Simplest Lazy function in Clojure

Question

I'm having a tough time understanding laziness.

Can someone help me understand why my function below is not lazy

(defn my-red
    ([f coll] (my-red f (first coll) (rest coll) ))
    ([f init coll] 
      (let [mr (fn [g i c d] 
            (if (empty? c) d 
        (recur  g (g  i (first c)) (rest c)  (conj d (g  i (first c)) ))))] 
    (lazy-seq (mr f init coll [])))))

whereas this example given on clojure.org/lazy is

(defn filter
  "Returns a lazy sequence of the items in coll for which
  (pred item) returns true. pred must be free of side-effects."
  [pred coll]
  (let [step (fn [p c]
                 (when-let [s (seq c)]
                   (if (p (first s))
                     (cons (first s) (filter p (rest s)))
                     (recur p (rest s)))))]
    (lazy-seq (step pred coll))))

Answer 1

All lazy-seq does is take its argument and delay execution of it. In order to produce a true lazy sequence, every link must be wrapped in a lazy-seq call. The "granularity" of the lazyness is how much work is done between calls to lazy-seq. The one way to get around this is to use the higher level functions that return a lazy seq.
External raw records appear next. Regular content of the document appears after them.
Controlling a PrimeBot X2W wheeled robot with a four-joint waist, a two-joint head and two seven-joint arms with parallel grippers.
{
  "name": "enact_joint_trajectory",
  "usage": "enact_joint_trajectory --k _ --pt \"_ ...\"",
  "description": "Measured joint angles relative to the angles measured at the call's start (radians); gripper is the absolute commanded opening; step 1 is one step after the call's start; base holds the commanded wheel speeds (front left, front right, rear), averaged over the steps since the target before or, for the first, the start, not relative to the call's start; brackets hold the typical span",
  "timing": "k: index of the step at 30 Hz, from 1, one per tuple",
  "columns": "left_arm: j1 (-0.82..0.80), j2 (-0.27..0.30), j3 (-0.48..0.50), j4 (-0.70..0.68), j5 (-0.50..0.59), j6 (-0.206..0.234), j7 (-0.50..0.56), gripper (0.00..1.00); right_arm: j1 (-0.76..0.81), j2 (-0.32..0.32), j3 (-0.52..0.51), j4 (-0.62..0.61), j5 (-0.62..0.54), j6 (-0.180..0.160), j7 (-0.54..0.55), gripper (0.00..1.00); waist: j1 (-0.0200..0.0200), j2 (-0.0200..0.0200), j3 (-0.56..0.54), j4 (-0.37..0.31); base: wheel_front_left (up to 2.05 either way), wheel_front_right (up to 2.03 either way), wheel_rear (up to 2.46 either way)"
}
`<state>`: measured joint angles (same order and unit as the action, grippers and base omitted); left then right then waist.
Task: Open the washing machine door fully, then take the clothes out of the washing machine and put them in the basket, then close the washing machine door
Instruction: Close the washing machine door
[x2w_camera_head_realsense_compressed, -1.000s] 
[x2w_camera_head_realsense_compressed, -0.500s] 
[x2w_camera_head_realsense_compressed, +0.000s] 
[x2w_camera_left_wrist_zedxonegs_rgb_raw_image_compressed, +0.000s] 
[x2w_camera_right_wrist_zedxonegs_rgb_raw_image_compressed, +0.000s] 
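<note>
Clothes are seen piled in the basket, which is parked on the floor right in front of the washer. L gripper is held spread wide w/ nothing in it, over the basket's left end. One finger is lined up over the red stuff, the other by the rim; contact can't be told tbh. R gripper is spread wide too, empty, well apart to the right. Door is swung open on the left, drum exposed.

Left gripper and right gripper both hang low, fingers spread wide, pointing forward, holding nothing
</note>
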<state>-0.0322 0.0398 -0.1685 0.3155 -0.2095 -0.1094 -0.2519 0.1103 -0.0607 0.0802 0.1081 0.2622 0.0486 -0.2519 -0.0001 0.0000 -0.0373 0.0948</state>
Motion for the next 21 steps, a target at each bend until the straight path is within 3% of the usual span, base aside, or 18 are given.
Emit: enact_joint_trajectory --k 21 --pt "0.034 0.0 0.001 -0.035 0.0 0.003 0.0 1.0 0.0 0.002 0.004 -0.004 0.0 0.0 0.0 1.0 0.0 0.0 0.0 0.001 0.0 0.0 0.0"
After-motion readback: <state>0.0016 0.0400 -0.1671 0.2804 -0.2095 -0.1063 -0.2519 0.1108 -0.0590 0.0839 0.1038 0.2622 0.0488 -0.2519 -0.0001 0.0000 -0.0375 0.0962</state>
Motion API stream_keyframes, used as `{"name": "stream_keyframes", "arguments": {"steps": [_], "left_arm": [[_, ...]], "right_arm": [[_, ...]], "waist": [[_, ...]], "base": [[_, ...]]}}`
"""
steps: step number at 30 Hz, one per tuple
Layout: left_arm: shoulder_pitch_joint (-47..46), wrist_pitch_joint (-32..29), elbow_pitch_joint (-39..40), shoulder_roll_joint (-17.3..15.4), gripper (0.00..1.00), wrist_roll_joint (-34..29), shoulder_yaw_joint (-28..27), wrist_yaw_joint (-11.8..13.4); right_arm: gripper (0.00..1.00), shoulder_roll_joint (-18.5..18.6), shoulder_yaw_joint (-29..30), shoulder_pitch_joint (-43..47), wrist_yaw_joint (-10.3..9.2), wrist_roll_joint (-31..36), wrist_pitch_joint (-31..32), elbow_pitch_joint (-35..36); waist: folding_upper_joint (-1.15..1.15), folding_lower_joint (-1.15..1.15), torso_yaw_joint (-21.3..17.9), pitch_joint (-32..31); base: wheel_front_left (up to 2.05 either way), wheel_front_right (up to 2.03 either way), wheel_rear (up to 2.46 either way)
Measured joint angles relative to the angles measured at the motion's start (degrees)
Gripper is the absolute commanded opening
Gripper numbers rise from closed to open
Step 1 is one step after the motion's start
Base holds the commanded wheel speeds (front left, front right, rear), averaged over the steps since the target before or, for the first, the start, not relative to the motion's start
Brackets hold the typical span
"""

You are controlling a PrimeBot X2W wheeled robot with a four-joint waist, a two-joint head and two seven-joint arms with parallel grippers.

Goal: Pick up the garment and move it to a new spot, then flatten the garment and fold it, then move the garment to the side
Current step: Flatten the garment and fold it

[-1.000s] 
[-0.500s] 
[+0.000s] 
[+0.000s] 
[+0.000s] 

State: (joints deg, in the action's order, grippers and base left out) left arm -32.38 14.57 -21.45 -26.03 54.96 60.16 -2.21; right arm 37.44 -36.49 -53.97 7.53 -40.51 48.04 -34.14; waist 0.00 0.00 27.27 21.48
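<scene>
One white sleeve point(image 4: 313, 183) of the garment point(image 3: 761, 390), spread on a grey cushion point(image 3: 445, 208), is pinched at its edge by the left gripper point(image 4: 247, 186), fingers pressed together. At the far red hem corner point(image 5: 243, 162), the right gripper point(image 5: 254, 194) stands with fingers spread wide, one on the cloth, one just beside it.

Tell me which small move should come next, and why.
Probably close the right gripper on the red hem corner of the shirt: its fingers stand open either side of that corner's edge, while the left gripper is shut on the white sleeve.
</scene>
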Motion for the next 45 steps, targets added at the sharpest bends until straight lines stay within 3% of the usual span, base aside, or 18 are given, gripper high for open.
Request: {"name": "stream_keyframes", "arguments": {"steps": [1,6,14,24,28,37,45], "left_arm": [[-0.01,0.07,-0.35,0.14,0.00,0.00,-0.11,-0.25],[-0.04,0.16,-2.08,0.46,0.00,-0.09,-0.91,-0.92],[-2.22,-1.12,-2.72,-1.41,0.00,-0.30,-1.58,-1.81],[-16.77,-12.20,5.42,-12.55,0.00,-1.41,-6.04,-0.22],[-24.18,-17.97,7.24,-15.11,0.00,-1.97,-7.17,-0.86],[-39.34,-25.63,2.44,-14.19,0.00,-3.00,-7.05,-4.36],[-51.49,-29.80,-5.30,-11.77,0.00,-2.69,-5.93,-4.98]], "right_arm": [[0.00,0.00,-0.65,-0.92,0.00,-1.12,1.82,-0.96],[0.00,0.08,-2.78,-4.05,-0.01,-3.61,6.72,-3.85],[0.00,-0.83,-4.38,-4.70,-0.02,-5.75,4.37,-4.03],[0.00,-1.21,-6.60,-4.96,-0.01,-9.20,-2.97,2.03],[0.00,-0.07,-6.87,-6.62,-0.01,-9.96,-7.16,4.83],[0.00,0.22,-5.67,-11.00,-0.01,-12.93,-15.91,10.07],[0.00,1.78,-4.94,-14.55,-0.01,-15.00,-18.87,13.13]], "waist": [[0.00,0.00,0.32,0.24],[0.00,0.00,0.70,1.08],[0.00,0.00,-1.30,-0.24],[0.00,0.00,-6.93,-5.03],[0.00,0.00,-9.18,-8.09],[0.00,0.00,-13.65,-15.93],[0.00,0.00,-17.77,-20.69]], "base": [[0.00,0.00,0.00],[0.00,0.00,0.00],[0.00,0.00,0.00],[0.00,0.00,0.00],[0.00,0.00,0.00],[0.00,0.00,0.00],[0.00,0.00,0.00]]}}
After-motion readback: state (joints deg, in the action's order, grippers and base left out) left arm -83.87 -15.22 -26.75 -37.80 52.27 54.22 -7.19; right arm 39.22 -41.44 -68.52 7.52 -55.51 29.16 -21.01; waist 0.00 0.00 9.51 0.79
Additionally, tail recursion and lazyness are mutually exclusive. This does not cause stack overflows because at each step, the recursive call is wrapped up into a lazy seq and returned. If the caller then tries to evaluate the lazy seq, the recursive call is called, but it is being called by the original caller of the sequence function, not the sequence function itself, which means that the stack doesn't grow. This is somewhat similar to the idea of implementing optimized tail recursion via trampolines (see Clojure's trampoline function).

Here is a version that is lazy:

(defn my-red
  ([f coll] (my-red f (first coll) (rest coll) ))
  ([f init coll] 
   (let [mr (fn mr [g i c] 
              (if (empty? c)
                nil
                (let [gi (g  i (first c))]
                  (lazy-seq (cons gi (mr g gi (rest c)))))))] 
     (lazy-seq (mr f init coll)))))

Note how each run of mr immediately returns either nil or a lazy seq, and the recursive call is from within the lazy-seq call.

Answer 2

The mr function will just recur through the whole of coll. Perhaps your indentation is misleading you. correctly indented, and with some useless parameters removed the function looks something like this:

(defn my-red
  ([f coll] (my-red f (first coll) (rest coll) ))
  ([f init coll] 
     (let [mr (fn [i c d] 
                (if (empty? c)
                  d 
                  (recur (f i (first c))
                         (rest c)
                         (conj d (f i (first c))))))] 
       (lazy-seq (mr init coll [])))))

Basically, you're wrapping (lazy-seq) around the mr function, which does all the work in one big recur loop.

Answer 3

The laziness in filter comes from the call to filter in the if branch of the recursive loop. That's where the code hits another lazy-seq and stops evaluating the seq until another element is requested.

Your implementation of my-red hits a call to lazy-seq one and only one time, meaning that your seq is either not evaluated at all or completely evaluated.